At the same time the total bond capacity is reducing, Perdue has proposed a greater share of what's available for the construction of highways, from $100 million per year to $300 million. Future governors aren't bound by his plan, but business leaders across the state have vocally lobbied for increase transportation spending for the last three years.
During the February regents meeting, Alan Travis, an analyst in the University System's facilities planning department, provided a peek over the horizon.
"We are looking at a situation internally that is unsustainable," he said.
In the coming fiscal year, the agency requested $393 million in bonds for construction, but Perdue only recommends $121 million. In each of the next four, the system projects basic needs of $584 million, $776 million, $488 million and $303 million, not counting the Fort Mac developments.

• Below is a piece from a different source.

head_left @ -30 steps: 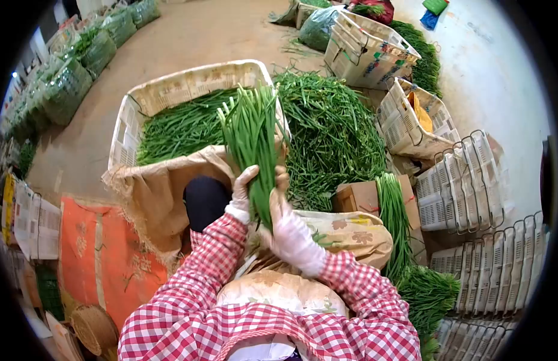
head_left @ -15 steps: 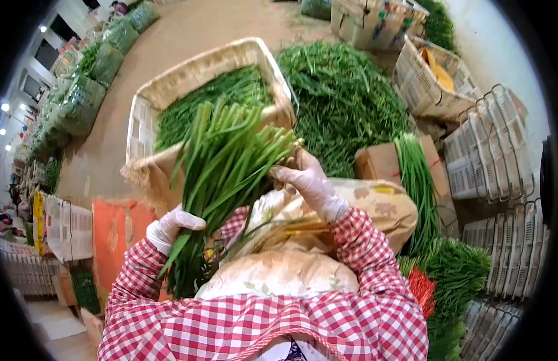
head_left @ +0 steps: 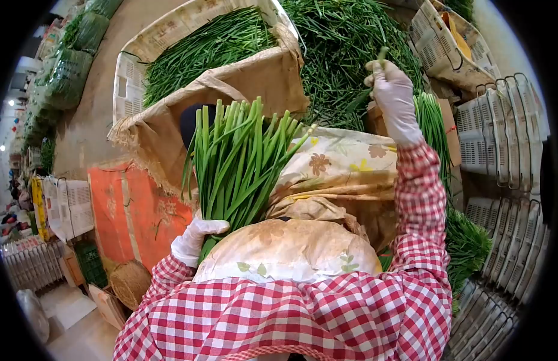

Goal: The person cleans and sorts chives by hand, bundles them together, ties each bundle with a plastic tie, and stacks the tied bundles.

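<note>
A bunch of green stalks (head_left: 240, 159) stands fanned out above the lap, pale cut ends up. My gloved left hand (head_left: 197, 239) is wrapped round its lower part, thumb across the front. Out to the right, my gloved right hand (head_left: 390, 90) is raised over a heap of loose greens (head_left: 345, 54), its fingers pinched on a thin green stalk (head_left: 382, 55). Behind the bunch, a white crate (head_left: 129, 81) lined with brown cloth (head_left: 249, 81) holds more greens. A stained floral apron (head_left: 285, 249) covers my lap.
At the right, a tied bundle (head_left: 432, 123) rests against a cardboard box (head_left: 450, 129), near stacked white crates (head_left: 492, 135). Another crate (head_left: 432, 45) stands upper right. An orange sack (head_left: 134, 210) lies left, beside a woven basket (head_left: 129, 284). Bagged greens (head_left: 68, 78) line the far left.
My right hand has left the bunch and moved up and right with a thin stalk. The bunch, tilted right before, is now more upright in my left hand. The view has shifted downward.
</note>
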`<state>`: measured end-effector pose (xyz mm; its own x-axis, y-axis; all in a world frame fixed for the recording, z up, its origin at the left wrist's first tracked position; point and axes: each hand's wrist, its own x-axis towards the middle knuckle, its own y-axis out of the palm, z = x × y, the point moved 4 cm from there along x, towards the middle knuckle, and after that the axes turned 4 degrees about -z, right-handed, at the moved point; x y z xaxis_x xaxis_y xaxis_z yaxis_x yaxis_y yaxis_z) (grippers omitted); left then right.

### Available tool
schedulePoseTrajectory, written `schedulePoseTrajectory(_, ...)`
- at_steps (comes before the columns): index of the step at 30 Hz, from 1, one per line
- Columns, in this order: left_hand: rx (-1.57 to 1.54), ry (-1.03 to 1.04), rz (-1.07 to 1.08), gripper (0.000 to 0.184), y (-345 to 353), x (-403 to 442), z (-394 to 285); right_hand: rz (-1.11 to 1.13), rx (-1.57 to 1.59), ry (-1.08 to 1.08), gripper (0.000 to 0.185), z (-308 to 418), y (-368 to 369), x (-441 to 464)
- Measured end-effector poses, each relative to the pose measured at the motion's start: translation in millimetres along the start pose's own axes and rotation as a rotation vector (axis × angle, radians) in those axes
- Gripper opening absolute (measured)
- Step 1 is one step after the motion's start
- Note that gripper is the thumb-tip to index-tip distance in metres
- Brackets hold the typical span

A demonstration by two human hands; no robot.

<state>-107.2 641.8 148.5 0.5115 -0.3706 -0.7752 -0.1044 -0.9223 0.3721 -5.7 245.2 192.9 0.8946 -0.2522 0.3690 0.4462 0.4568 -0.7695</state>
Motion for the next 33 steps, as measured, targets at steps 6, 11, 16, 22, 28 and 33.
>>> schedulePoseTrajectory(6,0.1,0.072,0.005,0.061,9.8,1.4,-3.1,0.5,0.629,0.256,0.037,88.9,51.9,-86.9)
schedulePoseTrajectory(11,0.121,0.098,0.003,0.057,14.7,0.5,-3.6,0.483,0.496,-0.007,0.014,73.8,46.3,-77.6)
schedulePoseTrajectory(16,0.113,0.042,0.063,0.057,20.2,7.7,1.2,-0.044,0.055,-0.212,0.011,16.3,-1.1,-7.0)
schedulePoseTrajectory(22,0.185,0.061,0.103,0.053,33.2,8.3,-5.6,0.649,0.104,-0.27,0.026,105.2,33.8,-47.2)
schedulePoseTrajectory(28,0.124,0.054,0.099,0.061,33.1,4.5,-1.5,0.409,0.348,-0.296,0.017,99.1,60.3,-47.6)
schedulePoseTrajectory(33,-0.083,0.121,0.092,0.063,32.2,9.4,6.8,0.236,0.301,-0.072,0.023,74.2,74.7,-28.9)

To cope with the capital shortage means finding ways to educate students without building as many buildings.
"That's why we'll have to have more novel facilities utilization, increased focus on online distance education and some new sources of financing," said Chancellor Erroll Davis. "We can't get there under the present system."

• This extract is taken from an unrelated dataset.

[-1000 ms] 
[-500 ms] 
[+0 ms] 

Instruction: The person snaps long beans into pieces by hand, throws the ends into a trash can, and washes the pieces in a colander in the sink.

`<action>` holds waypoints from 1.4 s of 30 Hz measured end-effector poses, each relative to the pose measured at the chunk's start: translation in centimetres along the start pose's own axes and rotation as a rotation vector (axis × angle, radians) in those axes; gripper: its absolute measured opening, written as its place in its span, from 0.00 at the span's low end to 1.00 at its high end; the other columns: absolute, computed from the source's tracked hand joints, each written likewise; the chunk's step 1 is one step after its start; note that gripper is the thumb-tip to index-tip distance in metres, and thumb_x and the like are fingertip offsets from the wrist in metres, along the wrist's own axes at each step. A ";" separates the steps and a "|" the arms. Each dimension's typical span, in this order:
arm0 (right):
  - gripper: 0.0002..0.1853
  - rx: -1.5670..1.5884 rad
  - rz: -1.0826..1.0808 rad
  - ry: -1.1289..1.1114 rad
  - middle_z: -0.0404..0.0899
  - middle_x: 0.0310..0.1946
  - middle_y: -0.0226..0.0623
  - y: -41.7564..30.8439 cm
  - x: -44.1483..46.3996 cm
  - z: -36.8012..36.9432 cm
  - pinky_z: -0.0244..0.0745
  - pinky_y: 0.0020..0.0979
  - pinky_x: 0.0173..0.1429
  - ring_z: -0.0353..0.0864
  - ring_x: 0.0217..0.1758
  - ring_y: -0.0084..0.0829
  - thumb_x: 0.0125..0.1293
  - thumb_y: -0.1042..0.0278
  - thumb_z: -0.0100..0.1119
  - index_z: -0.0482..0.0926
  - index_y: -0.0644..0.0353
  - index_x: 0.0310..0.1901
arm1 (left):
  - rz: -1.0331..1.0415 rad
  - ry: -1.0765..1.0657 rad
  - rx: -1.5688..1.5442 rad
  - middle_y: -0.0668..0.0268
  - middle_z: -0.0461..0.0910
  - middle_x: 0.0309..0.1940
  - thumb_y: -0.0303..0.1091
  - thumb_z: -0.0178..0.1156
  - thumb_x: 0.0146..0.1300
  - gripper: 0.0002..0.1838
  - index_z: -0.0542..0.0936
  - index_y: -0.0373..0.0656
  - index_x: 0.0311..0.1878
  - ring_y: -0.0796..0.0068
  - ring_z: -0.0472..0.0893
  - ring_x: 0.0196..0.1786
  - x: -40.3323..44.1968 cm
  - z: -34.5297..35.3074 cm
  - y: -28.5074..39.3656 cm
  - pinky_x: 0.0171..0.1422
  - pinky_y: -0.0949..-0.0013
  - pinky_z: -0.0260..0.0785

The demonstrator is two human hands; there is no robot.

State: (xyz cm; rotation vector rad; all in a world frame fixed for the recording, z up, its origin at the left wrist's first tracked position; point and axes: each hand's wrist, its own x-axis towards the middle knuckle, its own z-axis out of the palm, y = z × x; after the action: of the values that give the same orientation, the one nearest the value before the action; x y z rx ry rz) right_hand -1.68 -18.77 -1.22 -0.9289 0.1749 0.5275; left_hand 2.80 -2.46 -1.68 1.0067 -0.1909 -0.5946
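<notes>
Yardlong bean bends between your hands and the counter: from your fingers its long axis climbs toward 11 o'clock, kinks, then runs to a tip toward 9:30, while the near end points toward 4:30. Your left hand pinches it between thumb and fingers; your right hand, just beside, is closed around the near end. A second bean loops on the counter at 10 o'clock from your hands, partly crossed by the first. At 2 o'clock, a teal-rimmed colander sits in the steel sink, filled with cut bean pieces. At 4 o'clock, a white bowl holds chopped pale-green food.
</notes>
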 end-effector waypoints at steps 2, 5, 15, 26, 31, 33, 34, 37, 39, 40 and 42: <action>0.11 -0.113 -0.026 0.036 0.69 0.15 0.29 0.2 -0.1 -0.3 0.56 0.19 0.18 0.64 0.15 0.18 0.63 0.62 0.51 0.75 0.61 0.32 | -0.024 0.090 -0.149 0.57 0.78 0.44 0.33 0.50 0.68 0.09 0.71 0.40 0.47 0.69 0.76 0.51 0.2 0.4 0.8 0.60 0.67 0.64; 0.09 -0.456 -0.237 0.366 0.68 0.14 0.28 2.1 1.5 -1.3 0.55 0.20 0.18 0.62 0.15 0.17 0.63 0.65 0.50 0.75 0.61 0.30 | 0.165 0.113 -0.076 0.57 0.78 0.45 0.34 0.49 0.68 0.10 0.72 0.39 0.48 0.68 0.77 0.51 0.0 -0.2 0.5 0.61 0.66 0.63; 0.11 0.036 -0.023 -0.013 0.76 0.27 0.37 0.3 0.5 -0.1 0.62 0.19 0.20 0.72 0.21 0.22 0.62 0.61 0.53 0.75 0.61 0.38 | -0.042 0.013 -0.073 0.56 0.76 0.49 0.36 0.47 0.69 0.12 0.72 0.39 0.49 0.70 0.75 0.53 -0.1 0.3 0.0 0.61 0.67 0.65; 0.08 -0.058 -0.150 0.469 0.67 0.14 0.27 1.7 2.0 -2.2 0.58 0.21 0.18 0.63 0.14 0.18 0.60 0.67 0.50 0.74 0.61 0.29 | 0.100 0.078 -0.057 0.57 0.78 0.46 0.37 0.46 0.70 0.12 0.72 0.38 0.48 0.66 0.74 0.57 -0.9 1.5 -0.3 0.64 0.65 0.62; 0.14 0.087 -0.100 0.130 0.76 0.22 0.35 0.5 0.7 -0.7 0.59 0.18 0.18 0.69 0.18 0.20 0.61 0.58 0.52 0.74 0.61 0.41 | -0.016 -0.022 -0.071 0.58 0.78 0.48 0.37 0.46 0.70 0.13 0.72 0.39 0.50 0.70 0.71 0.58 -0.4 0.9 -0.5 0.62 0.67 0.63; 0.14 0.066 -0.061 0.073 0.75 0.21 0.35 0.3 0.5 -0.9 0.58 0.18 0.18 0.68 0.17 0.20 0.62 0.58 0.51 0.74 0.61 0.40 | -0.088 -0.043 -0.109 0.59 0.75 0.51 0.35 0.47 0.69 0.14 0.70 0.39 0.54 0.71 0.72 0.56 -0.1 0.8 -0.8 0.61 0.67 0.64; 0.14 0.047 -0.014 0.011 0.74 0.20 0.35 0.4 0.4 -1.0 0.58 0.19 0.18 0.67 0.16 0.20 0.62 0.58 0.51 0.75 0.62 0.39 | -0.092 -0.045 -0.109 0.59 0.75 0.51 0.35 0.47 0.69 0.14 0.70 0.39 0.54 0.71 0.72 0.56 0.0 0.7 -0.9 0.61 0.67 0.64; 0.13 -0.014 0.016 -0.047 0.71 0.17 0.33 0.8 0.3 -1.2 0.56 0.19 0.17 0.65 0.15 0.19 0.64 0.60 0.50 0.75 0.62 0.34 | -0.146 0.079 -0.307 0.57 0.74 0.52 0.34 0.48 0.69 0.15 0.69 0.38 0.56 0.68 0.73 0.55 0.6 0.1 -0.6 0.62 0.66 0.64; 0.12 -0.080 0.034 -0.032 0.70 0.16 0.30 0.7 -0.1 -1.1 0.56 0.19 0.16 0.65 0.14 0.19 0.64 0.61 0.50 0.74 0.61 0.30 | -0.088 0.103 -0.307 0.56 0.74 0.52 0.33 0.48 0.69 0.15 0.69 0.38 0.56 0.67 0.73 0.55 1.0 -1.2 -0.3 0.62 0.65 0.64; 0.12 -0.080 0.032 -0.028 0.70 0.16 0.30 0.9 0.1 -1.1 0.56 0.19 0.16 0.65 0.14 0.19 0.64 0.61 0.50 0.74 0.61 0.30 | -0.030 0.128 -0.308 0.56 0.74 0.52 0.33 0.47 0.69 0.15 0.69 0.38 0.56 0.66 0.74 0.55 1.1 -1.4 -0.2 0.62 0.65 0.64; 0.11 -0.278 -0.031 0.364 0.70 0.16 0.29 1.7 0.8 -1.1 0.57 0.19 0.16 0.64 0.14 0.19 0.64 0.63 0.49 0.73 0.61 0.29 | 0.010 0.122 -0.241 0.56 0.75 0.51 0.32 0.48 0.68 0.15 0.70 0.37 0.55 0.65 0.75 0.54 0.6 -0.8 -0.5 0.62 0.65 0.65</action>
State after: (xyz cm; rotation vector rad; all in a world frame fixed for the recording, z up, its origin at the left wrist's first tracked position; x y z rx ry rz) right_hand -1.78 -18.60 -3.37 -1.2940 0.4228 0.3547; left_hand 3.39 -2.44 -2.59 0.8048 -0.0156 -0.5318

Other states use different methods independent of their state's bonding capacity.
Texas institutions issue "tuition revenue bonds" which are repaid with students' checks each semester. The legislature has let schools set their own tuition since 2003. Tuition at the University of Texas has doubled, and Texas Tech has risen 50 percent since then.
Interest on the bonds, though, is appropriated by the legislature out of general tax funds.

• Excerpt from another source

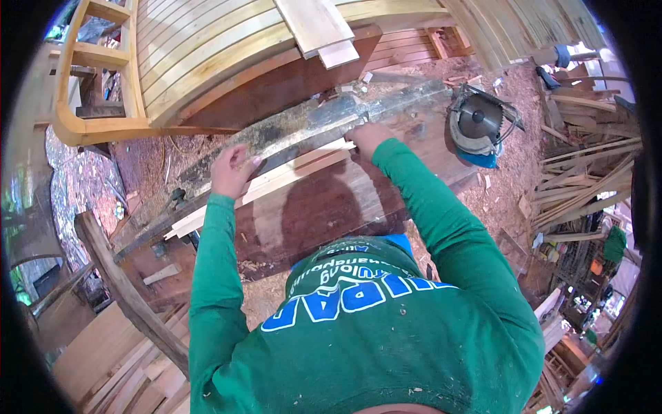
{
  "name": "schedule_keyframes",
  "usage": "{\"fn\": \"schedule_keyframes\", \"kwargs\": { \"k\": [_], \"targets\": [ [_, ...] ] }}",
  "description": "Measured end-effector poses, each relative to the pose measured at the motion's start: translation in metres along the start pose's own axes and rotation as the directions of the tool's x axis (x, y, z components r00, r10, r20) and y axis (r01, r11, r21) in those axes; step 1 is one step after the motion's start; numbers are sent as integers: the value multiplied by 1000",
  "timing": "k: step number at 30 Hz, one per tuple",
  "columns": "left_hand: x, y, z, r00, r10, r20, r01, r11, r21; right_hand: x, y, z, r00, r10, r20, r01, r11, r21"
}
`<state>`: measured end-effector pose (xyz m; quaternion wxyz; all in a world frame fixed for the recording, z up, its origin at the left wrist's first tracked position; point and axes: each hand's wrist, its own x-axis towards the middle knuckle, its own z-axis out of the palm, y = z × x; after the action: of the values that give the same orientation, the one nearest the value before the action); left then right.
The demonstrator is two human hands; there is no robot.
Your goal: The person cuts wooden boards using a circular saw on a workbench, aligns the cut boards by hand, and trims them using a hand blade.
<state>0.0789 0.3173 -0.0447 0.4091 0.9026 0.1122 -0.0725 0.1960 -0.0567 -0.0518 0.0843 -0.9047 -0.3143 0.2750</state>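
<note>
Light wooden strips (296, 171) lie side by side along a dark workbench (427, 162) in front of me. My left hand (234, 169) is over the left part of the strips, its thumb and fingers apart; whether it touches the wood I cannot tell. Near the right ends of the strips is my right hand (371, 136), with the fingers curled down by a long grey metal-like edge (314, 141). What those fingers pinch, if anything, is too small to make out. Both arms wear green sleeves.
A circular saw (476, 121) lies with its blade showing at the bench's right end. Slatted wooden furniture (214, 58) with loose boards (317, 31) on it stands beyond the bench. Scrap wood (586, 179) is piled right; a dark beam (131, 297) and planks lie lower left.
</note>
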Motion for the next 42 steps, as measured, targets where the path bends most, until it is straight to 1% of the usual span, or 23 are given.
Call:
{"fn": "schedule_keyframes", "kwargs": {
  "k": [2, 3, 5, 6, 8, 9, 11, 13, 15, 16, 19, 20, 23, 26, 29, 31, 32, 34, 37, 39, 40, 41, 42],
  "targets": [
    [10, 28, 12, 982, 141, 128, -137, 990, -34, -1, -1, 7, 1000, -7, -25, 8, 1000, 9],
    [12, 37, 20, 951, 209, 229, -235, 968, 93, -4, -3, 3, 1000, -2, -28, 2, 1000, 8],
    [9, 53, 38, 849, 295, 439, -448, 842, 300, -3, 0, 0, 998, -3, -62, 3, 1000, -1],
    [6, 56, 46, 853, 233, 467, -451, 779, 436, -4, 0, 3, 996, -9, -85, 9, 1000, 1],
    [11, 56, 47, 877, 162, 452, -375, 819, 434, -2, 3, 6, 992, -28, -126, 31, 999, 18],
    [10, 55, 47, 885, 118, 450, -332, 837, 434, -3, 2, 4, 994, -21, -105, 23, 1000, 16],
    [5, 56, 47, 890, 152, 429, -347, 836, 425, 0, 2, 0, 998, -14, -68, 14, 1000, 12],
    [5, 60, 43, 895, 156, 418, -347, 832, 432, 8, 16, 3, 996, -66, 54, 59, 992, 110],
    [5, 64, 41, 899, 84, 430, -289, 852, 437, 19, 40, -11, 974, -158, 160, 117, 964, 239],
    [7, 67, 41, 903, 60, 426, -262, 862, 434, 19, 34, -56, 952, -100, 289, 7, 952, 307],
    [6, 76, 39, 913, 101, 396, -280, 860, 426, 45, 64, -90, 998, -16, -59, 44, 855, 517],
    [7, 80, 37, 911, 80, 404, -271, 855, 442, 55, 71, -102, 978, 51, -202, 64, 849, 525],
    [8, 78, 38, 914, 6, 406, -210, 864, 458, 101, 107, -123, 908, 201, -367, -29, 906, 423],
    [7, 56, 46, 924, 178, 339, -316, 853, 415, 142, 120, -141, 860, 219, -462, 25, 885, 465],
    [5, 57, 44, 938, 146, 315, -270, 879, 394, 211, 136, -132, 831, 315, -458, 10, 815, 579],
    [7, 55, 45, 940, 138, 313, -263, 875, 405, 283, 174, -113, 861, 313, -402, 7, 782, 624],
    [6, 55, 44, 940, 138, 312, -262, 879, 398, 318, 197, -102, 854, 341, -392, -30, 785, 618],
    [4, 40, 52, 938, 142, 317, -273, 865, 421, 362, 193, -106, 830, 371, -417, -85, 822, 563],
    [7, 48, 46, 910, 43, 413, -234, 874, 426, 377, 162, -126, 776, 375, -507, -144, 888, 436],
    [3, 46, 46, 916, 68, 394, -245, 874, 420, 397, 163, -128, 762, 299, -575, -205, 953, 224],
    [3, 43, 47, 914, 81, 396, -258, 871, 417, 408, 160, -135, 811, 241, -533, -269, 963, 26],
    [5, 39, 48, 912, 97, 399, -275, 867, 416, 417, 157, -137, 816, 276, -508, -293, 955, 47],
    [7, 50, 42, 899, 25, 437, -234, 871, 432, 413, 144, -149, 818, 312, -484, -320, 945, 69]
  ]
}}
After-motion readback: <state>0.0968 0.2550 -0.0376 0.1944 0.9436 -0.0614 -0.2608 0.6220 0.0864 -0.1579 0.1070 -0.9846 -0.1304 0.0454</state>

Rep. Dan Branch, chairman of the House Higher Education Committee, said the tuition bonds have been helpful in the state's goal of boosting more schools to national prominence.
"One could argue that the ultimate liability is with the institution, but it's a public school, so you've got the state behind it," he said. "If you believe in the fact there will be 50,000 students at the University of Austin every semester for the next 20 years and that they will be paying tuition, it's a solid investment."
To minimize the risk to the state, a committee can veto an institution's request to issue bonds, and the legislature must appropriate the funds for interest payments, which becomes a political fight, he said. Texas has five university systems, unlike Georgia's single system.
In North Carolina, schools issue certificates of participation, a type of installment purchase or lease. An institution buys a building, transfers it to a trustee who then sells certificates to investors who get regular payments for a period.
"That one, I don't like," said Ran Coble, director of the North Carolina Center for Public Policy Research in Raleigh, an independent think tank. "But it's on my radar screen."
His objection is the law there requires voters to approve bond issues but not certificates of participation.
As an investor, the lease payments are only as certain as the legislature's appropriations or the income from fees associated with the project, such as parking charges for a garage or activity fees for a recreation center.
Georgia officials haven't offered any recommendations on which path the governor and the regents should take. For now, the bonding limit is just another financial challenge waiting to be solved.
"We're open to any idea they want to bring up," said Brantley of Perdue's office.